Ce qui m'a le plus énervée, je crois, dans l'intervention de Priscille Touraille, c'est ce jeu d'interactions avec l'auditoire. Le public (en tout cas, la partie qui se faisait entendre) poussait des soupirs de plaisir et de soulagement à chaque affirmation de sa part allant dans le sens d'un « rappel » du « réel », de la « réalité » du sexe, de la « dualité naturelle » (pardon pour la floraison de guillemets, je ne trouve pas d'autres biais pour exprimer ma distance). Quand j'y repense, c'est comme si toute une partie de l'auditoire s'était rendue à cette journée d'études le ventre un peu noué, avec une vague anxiété, à l'idée qu'elle allait entendre, qu'il allait lui falloir affronter cette idée violente et tellement dérangeante que « le sexe est construit » ; elles s'assoient, ça commence, elles écoutent, et finalement non ! Cette chercheuse, là, devant elle – et pourtant une toute jeune chercheuse, représentante de la nouvelle génération, venue après Joan Scott, après le genre, après Butler enfin ( !! ) leur confirme que oui, il y a bien deux sexes ! Qu'on ne peut pas dire n'importe quoi ! Qu'il faut arrêter de délirer deux minutes ! Aha, que le « réel » résiste, sacrebleu, et qu'on ne peut pas tout annuler avec une baguette magique, « comme le fait Butler » ! Forcément, les ventres se détendent, la petite boule d'angoisse s'en va, les langues se délient, aha on a eu chaud – elle est bien cette petite – bon, bon, finalement on est entre gens de raison et de bonne compagnie, il y a deux sexes, tout va bien, on peut continuer...

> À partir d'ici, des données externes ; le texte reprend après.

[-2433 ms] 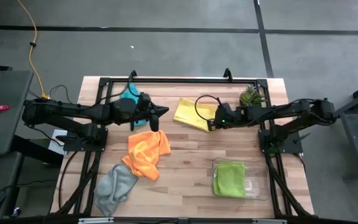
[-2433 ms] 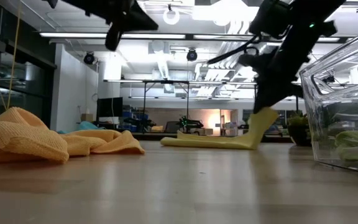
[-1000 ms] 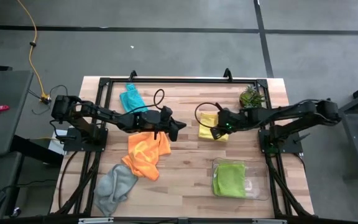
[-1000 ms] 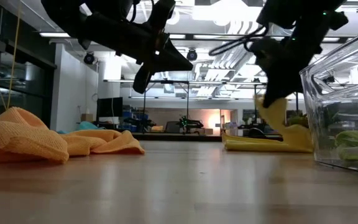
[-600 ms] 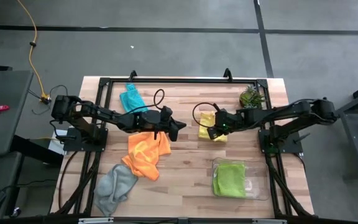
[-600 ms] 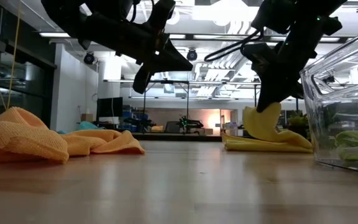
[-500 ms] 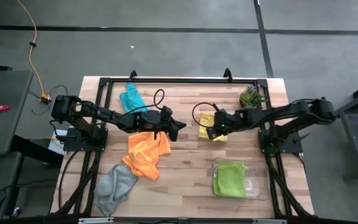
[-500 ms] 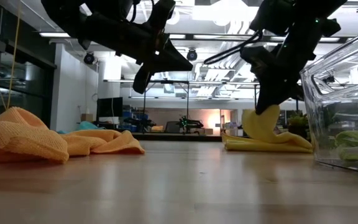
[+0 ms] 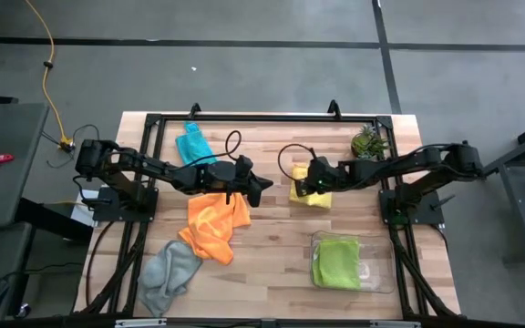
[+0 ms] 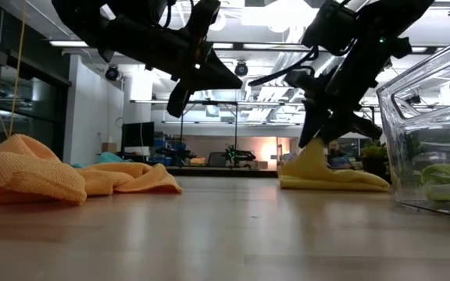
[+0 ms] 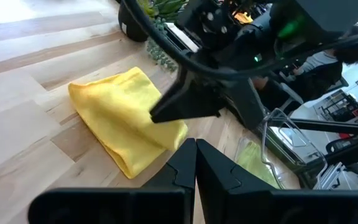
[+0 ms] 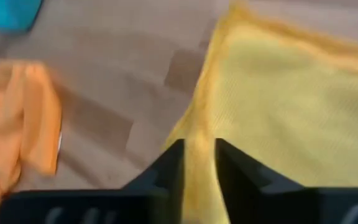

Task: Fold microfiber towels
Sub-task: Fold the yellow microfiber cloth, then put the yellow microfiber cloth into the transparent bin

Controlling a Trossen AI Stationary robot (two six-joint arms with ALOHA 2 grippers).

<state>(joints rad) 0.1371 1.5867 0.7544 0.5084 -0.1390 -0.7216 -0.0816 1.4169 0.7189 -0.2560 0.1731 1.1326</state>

Je délire peut-être un peu, là, mais c'est comme ça que je relis, rétrospectivement, cette pluie de compliments, ces rires gais, détendus, et d'entre-soi, qui ont monté, progressivement, pendant et après l'intervention de Priscille Touraille. Comme si ça leur faisait vraiment du bien d'entendre ça.
En réalité, je ne veux pas parler de l'intervention de P. Touraille proprement dite. J'ai trouvé ça assez confus, j'ai manqué ses arguments, passés trop vite, trop transparents, ou peut-être dissimulés par le brouillard de stupéfaction qui commençait à monter dans ma tête. Ce que j'ai lu d'elle, plus tard, ailleurs, ne m'a pas tant rebutée ; j'ai parfois même trouvé cela vraiment intéressant.

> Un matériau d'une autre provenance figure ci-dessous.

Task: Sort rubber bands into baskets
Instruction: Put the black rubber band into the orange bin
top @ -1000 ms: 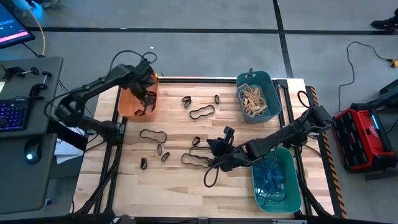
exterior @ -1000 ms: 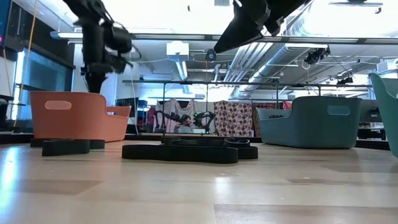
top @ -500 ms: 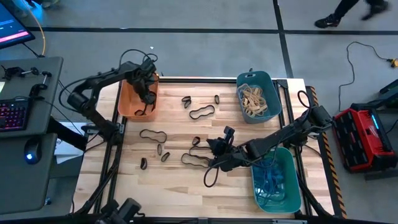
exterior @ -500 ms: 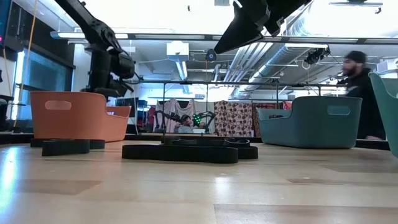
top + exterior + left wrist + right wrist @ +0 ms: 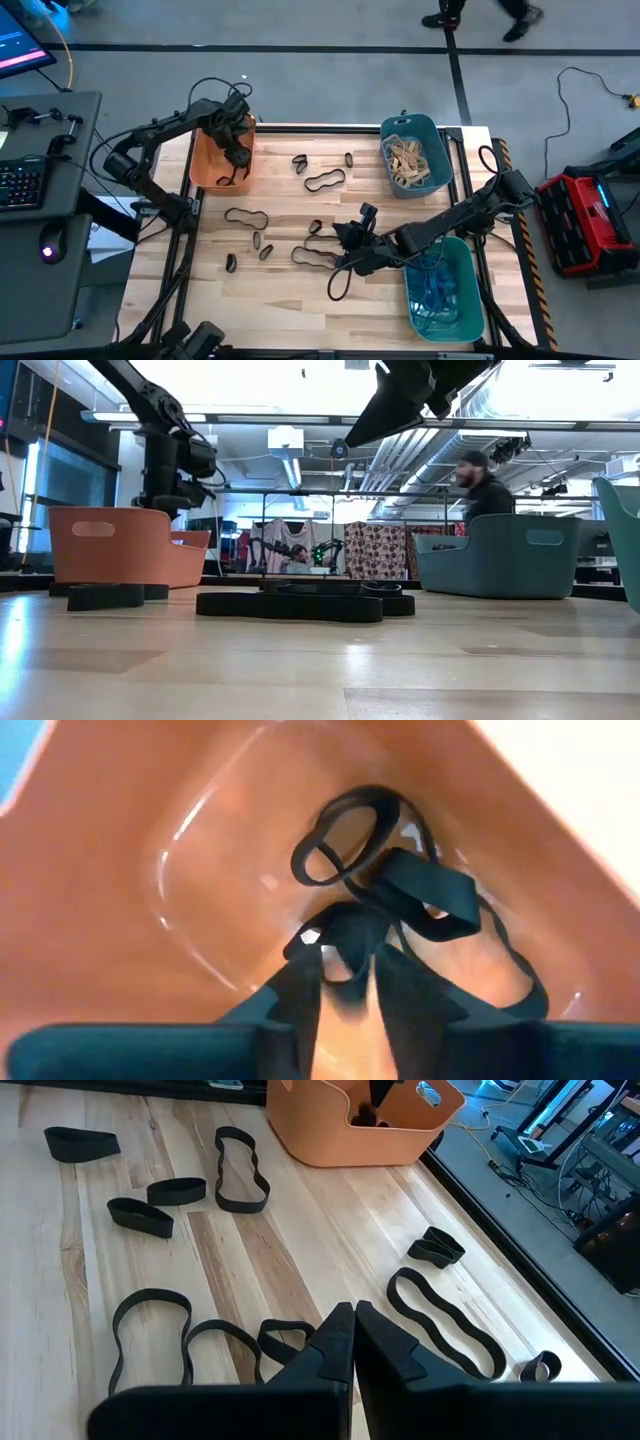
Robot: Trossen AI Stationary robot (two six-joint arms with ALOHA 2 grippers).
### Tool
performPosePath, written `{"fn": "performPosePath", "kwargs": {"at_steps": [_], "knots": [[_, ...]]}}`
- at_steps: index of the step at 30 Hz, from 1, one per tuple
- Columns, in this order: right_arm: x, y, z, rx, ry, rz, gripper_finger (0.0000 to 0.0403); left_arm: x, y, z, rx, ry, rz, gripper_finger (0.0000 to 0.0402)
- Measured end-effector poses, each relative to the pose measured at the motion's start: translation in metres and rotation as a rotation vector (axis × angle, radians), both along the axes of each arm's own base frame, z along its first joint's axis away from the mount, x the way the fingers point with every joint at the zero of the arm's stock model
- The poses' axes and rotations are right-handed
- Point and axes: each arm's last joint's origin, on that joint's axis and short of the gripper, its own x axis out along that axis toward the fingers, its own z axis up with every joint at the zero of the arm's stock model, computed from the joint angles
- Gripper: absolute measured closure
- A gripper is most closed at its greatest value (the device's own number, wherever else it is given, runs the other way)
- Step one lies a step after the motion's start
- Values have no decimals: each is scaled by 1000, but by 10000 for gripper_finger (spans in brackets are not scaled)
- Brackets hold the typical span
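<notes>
My left gripper (image 5: pixel 237 150) points down into the orange basket (image 5: pixel 213 165) at the far left. Its fingers (image 5: pixel 300 985) stand apart just over a heap of black rubber bands (image 5: pixel 400 890) on the basket's floor. In the low view the basket's wall (image 5: pixel 120 545) hides its fingertips. My right gripper (image 5: pixel 352 1330) is shut on nothing and hangs over the table's middle (image 5: pixel 345 258). Several black rubber bands (image 5: pixel 324 181) lie flat on the wood. The teal-blue basket (image 5: pixel 413 155) holds tan bands. The green basket (image 5: pixel 445 290) holds blue ones. My left gripper comes from above, pointing down, with its fingertips right at the topmost black band (image 5: pixel 345 925) in the orange basket. The dark fingers and the dark band run together in the wrist view, so I cannot tell whether they touch.
More black bands (image 5: pixel 246 216) (image 5: pixel 237 1170) lie on the table's left and middle, and one loop (image 5: pixel 338 283) lies just near of my right gripper. A desk with a keyboard (image 5: pixel 20 185) stands left of the table. A person (image 5: pixel 485 485) walks past behind the far edge.
My left gripper has sunk toward the orange basket and gone a little toward the table's far edge. It now stands lower inside the rim. My right arm has kept still. A person has walked across the room behind the table.
</notes>
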Motion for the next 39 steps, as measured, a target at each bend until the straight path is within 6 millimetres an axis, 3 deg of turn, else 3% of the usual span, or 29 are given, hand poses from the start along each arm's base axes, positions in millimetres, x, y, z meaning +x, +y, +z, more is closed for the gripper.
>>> {"fn": "performPosePath", "kwargs": {"at_steps": [12, 19, 26, 32, 39], "knots": [[0, 0, 0, 0, 1, 0, 403, -2, -28, 44, 138, -132, -43, 246], [0, 0, 0, -1, 3, 0, 403, 6, -77, 84, 138, -423, -252, 245], [0, 0, 0, -1, 3, 0, 403, 8, -136, 114, 162, -601, -515, 245], [0, 0, 0, -1, 3, 0, 403, 10, -179, 124, 128, -682, -724, 245], [0, 0, 0, -1, 3, 0, 403, 20, -217, 121, 49, -677, -905, 245]]}}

C'est plus la réception de son discours qui retient mon attention ici, et tous ces autres discours qui l'ont entouré : des discours de rappel à la réalité.

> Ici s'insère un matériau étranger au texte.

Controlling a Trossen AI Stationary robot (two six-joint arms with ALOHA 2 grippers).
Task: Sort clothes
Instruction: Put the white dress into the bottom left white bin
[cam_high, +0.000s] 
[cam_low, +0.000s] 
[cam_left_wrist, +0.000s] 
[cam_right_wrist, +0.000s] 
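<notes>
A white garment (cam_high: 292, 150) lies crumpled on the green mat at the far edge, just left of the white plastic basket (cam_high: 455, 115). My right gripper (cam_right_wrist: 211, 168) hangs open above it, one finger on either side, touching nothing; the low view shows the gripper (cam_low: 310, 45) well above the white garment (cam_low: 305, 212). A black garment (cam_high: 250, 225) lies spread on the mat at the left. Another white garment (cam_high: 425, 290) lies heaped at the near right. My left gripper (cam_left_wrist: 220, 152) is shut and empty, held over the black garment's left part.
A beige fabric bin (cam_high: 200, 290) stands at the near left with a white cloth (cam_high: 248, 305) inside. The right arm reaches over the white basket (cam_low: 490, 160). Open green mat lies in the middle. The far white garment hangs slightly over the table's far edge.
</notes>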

« L'évidence », le « concret », « on voit bien » : ce recours au « réalisme » est censé briser net, ridiculiser tous les autres discours, qui eux construisent leurs objets, opèrent un détour par rapport au donné ; on hausse les épaules et balaie du revers de la main toutes ces « abstractions ». Ce geste s'accompagne bien d'une posture particulière, face au savoir, mais aussi et surtout face aux autres, face à l'auditoire – la posture séduisante du « on va arrêter de rigoler deux minutes et revenir aux choses sérieuses, quand même, on le sait tous bien qu'il y a deux sexes ». C'est le « cela-va-de-soi » de Monique Wittig, épanoui à l'échelle d'un auditorium.